» Assignment
Below are some entries; state how many of their lines contain the word "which", with nothing else in the reply.

(Records excerpted from a collection)
__________________________________________________

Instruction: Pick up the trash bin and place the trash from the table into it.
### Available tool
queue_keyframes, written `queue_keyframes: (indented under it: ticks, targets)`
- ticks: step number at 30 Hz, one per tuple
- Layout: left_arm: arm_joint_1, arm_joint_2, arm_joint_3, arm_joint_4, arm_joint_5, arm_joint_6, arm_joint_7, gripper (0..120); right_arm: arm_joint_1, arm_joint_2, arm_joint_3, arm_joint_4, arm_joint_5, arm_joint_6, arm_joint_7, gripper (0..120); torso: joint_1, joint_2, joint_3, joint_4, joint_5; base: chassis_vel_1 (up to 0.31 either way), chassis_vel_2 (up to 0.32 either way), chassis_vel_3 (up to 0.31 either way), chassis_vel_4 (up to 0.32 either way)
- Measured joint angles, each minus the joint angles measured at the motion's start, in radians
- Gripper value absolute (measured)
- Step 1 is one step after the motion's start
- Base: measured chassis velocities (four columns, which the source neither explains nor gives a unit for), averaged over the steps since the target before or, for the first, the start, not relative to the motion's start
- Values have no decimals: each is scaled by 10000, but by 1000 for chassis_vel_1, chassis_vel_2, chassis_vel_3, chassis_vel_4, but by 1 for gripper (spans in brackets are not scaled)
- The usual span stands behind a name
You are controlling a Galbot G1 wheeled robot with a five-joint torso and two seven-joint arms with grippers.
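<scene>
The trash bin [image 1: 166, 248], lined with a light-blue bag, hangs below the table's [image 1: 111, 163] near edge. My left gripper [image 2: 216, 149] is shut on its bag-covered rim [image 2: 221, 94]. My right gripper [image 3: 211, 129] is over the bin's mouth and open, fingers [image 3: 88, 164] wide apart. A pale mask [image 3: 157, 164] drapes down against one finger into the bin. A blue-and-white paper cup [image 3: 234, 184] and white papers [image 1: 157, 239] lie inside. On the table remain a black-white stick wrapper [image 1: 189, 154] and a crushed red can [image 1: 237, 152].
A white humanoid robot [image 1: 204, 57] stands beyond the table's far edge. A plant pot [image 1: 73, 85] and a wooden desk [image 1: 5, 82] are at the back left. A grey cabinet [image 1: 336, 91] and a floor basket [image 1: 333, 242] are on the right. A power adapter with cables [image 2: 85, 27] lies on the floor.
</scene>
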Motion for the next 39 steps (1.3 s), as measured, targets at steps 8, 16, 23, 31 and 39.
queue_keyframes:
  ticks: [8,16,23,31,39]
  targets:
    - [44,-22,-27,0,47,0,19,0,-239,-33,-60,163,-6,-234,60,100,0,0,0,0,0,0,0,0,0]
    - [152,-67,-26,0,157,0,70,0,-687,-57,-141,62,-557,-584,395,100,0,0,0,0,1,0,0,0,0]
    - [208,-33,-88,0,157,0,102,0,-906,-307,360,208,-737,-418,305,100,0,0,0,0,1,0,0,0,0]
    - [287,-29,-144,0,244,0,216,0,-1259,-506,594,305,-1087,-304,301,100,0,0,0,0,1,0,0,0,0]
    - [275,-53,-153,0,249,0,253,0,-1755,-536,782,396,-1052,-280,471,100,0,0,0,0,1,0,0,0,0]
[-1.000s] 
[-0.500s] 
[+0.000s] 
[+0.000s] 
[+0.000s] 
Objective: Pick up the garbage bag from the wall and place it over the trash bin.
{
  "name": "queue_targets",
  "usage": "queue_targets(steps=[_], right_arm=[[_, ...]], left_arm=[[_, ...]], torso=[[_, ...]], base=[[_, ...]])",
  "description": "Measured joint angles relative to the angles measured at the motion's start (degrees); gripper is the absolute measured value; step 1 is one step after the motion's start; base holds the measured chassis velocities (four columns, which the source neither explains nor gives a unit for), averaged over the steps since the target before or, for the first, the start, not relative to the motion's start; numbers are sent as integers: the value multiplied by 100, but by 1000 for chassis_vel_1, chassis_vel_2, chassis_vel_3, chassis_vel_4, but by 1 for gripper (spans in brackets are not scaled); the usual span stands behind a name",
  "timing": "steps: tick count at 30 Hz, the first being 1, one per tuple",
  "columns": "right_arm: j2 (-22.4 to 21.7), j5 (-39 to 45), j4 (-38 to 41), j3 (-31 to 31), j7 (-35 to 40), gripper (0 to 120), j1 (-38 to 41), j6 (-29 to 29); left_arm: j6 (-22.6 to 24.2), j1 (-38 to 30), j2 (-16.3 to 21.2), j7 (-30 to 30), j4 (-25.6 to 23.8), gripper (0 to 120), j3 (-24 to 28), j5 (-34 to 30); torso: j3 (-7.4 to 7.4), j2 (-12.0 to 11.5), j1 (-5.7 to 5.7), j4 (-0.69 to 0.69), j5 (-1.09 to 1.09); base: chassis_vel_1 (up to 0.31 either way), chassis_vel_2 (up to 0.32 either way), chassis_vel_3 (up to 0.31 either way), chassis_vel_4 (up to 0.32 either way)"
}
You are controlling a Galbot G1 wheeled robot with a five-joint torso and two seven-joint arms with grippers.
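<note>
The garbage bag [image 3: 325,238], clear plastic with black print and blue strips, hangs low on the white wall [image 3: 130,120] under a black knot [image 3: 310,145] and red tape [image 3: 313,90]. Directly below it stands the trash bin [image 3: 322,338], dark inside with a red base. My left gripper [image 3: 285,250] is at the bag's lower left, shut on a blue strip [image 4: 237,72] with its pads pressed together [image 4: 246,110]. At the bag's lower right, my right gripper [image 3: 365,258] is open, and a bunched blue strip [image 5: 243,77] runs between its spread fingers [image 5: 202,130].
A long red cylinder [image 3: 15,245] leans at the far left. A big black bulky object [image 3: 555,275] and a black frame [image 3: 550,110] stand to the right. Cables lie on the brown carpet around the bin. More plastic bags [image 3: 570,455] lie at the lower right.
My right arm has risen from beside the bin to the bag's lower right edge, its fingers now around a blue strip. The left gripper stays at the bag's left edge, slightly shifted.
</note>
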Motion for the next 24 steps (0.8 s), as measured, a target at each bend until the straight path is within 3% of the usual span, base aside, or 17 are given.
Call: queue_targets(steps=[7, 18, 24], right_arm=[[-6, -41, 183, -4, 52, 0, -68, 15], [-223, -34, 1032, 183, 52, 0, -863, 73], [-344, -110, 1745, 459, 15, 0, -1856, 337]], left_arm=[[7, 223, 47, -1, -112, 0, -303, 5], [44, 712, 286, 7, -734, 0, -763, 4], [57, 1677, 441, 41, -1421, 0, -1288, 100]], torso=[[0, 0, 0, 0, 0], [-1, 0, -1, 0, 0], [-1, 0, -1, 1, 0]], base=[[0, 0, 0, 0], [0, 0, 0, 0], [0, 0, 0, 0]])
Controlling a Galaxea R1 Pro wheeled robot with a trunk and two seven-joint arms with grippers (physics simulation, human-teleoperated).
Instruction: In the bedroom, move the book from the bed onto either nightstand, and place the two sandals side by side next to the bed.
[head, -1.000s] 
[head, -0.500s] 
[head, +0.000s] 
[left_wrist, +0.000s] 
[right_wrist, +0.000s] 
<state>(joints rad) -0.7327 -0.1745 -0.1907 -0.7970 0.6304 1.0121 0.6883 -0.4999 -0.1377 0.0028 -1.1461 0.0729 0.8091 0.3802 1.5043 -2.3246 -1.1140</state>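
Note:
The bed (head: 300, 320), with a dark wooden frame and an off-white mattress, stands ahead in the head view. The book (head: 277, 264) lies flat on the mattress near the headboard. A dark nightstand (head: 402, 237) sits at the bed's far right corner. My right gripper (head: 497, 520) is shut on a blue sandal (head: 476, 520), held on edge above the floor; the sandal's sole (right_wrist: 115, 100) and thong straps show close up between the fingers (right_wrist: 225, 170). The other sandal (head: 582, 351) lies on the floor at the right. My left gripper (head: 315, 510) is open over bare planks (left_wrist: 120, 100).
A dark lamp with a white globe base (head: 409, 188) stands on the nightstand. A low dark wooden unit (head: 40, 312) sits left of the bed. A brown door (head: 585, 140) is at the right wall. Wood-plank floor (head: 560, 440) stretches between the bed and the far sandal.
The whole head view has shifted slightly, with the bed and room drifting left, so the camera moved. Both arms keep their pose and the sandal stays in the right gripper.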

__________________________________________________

» Output below
2